What to work on: Return each line of the data below that contains the string "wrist".

Supplied material:

- Opening Delimiter -

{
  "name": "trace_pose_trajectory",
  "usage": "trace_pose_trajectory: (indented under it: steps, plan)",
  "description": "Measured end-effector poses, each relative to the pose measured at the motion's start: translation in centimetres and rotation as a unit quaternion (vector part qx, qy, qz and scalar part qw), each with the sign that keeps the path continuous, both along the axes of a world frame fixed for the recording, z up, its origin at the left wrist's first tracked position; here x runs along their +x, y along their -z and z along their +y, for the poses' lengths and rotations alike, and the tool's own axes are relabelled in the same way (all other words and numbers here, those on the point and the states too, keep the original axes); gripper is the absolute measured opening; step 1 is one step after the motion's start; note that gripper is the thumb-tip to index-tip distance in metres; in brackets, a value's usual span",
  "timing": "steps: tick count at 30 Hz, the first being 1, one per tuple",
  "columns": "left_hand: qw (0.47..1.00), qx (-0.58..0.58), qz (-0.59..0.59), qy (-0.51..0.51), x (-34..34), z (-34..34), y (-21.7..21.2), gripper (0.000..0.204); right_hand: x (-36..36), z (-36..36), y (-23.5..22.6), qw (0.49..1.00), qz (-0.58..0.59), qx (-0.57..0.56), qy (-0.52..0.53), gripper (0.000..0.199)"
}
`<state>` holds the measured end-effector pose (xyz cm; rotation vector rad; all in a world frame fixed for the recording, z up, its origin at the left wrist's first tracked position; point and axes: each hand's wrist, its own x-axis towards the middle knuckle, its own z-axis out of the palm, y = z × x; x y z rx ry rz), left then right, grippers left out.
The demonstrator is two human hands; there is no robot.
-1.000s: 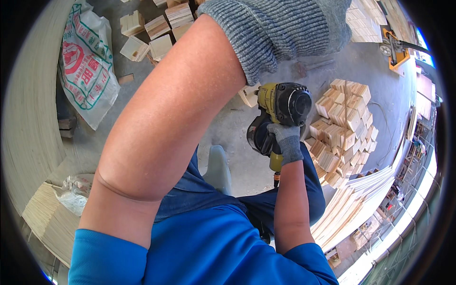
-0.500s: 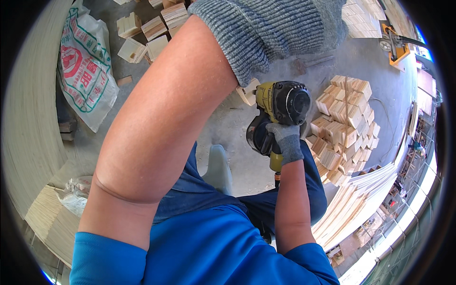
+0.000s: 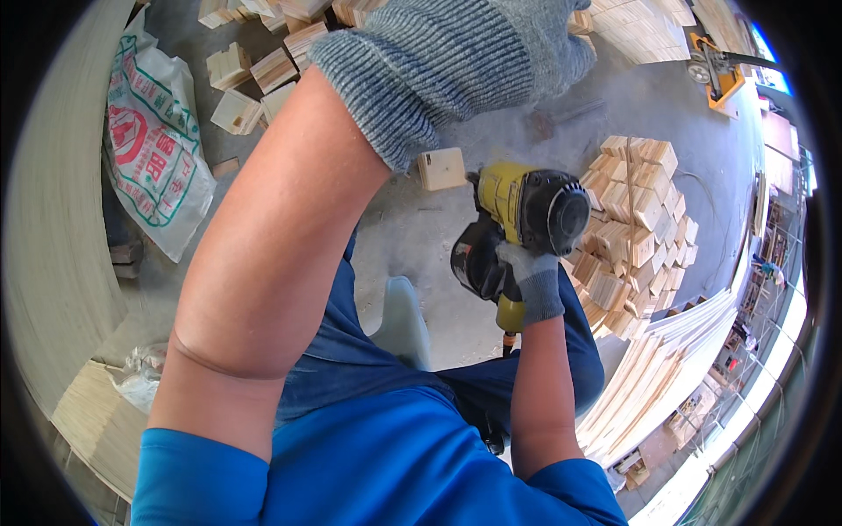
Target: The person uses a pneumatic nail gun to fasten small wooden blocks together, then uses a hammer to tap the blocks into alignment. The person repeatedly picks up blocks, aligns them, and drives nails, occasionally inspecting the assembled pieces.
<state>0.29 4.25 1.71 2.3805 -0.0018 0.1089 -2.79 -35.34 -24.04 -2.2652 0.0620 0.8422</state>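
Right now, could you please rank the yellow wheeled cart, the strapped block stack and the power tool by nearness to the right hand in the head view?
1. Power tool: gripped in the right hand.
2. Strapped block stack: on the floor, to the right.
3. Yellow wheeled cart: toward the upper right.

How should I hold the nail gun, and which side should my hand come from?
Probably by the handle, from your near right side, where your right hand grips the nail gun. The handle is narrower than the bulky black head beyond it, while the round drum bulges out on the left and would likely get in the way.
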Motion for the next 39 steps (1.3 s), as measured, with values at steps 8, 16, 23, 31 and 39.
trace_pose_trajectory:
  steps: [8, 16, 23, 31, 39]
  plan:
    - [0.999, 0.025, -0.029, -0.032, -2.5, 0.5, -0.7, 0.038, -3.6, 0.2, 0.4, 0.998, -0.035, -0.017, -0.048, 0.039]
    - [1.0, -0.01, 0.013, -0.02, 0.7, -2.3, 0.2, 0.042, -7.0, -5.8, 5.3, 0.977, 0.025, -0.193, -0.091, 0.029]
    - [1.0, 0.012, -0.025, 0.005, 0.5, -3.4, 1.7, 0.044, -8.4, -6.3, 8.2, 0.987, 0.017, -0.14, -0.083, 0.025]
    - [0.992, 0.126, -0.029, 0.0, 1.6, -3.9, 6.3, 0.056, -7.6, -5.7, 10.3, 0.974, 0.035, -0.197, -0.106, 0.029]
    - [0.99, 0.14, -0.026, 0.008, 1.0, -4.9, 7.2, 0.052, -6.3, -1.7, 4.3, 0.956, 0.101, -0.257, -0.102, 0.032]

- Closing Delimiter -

Solution for this exercise:
  "description": "Measured end-effector poses, each relative to the pose measured at the motion's start: translation in centimetres and rotation as a unit quaternion (vector part qx, qy, qz and scalar part qw), each with the sign that keeps the path continuous, both along the axes of a world frame fixed for the recording, z up, its origin at the left wrist's first tracked position; here x runs along their +x, y along their -z and z along their +y, for the poses' lengths and rotations alike, and the tool's own axes are relabelled in the same way (all other words and numbers here, those on the point and the states too, keep the original axes); gripper is the absolute measured opening; step 1 is one step after the motion's start; note that gripper is the thumb-tip to index-tip distance in metres; in brackets, a value's usual span",
`<state>` holds the measured end-effector pose (xyz cm; rotation vector rad; all in a world frame fixed for the recording, z up, its origin at the left wrist's first tracked position; point and axes: each hand's wrist, its own x-axis towards the middle knuckle, its own z-axis out of the palm, y = z × x; x y z rx ry rz), left then right, grippers left out.

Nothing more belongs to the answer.